# [PROBLEM]
Would you reproduce exactly the lines below from the one holding "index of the" through the one holding "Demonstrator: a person", inclusive, and no others?

*** Opening of DATASET EXCERPT ***

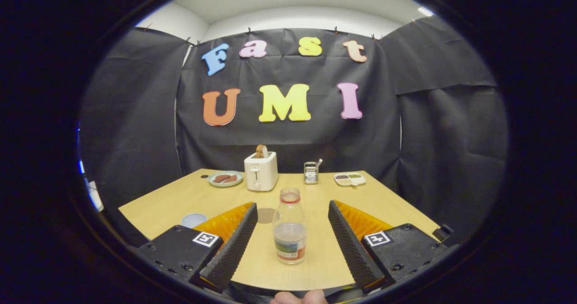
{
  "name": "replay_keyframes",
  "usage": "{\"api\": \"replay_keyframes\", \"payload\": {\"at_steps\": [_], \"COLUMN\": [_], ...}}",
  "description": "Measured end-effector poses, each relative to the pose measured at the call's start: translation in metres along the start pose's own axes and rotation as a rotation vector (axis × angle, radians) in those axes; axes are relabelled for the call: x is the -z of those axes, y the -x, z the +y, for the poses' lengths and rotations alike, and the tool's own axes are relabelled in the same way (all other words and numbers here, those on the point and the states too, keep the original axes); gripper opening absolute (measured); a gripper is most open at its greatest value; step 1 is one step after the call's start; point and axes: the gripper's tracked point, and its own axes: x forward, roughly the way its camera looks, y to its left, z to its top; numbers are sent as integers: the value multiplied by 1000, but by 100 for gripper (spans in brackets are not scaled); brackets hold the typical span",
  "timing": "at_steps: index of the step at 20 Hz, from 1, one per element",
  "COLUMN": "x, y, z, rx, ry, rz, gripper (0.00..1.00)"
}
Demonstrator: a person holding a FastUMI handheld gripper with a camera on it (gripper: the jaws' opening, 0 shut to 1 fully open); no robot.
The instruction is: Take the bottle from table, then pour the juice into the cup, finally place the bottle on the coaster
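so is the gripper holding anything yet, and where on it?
Nothing held. The gripper is open, its fingers standing apart on either side of the clear uncapped plastic juice bottle, which stands upright on the wooden table, untouched.

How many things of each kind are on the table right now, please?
Bottle, standing between the open fingers: 1
Cup: 1
Coaster: 1
Toaster: 1
Plate of food: 1
Divided tray: 1
Grater: 1
Total: 7
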Motion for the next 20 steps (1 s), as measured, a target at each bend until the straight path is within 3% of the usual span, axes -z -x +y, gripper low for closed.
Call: {"api": "replay_keyframes", "payload": {"at_steps": [6,9,20], "x": [52,75,110], "y": [-28,-40,-88], "z": [-11,-6,2], "rx": [41,17,-3], "ry": [40,26,-35], "rz": [66,107,180], "gripper": [100,100,100]}}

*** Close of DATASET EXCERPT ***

# [OUTPUT OF THE EXERCISE]
  "timing": "at_steps: index of the step at 20 Hz, from 1, one per element",
  "COLUMN": "x, y, z, rx, ry, rz, gripper (0.00..1.00)"
}
Demonstrator: a person holding a FastUMI handheld gripper with a camera on it (gripper: the jaws' opening, 0 shut to 1 fully open); no robot.

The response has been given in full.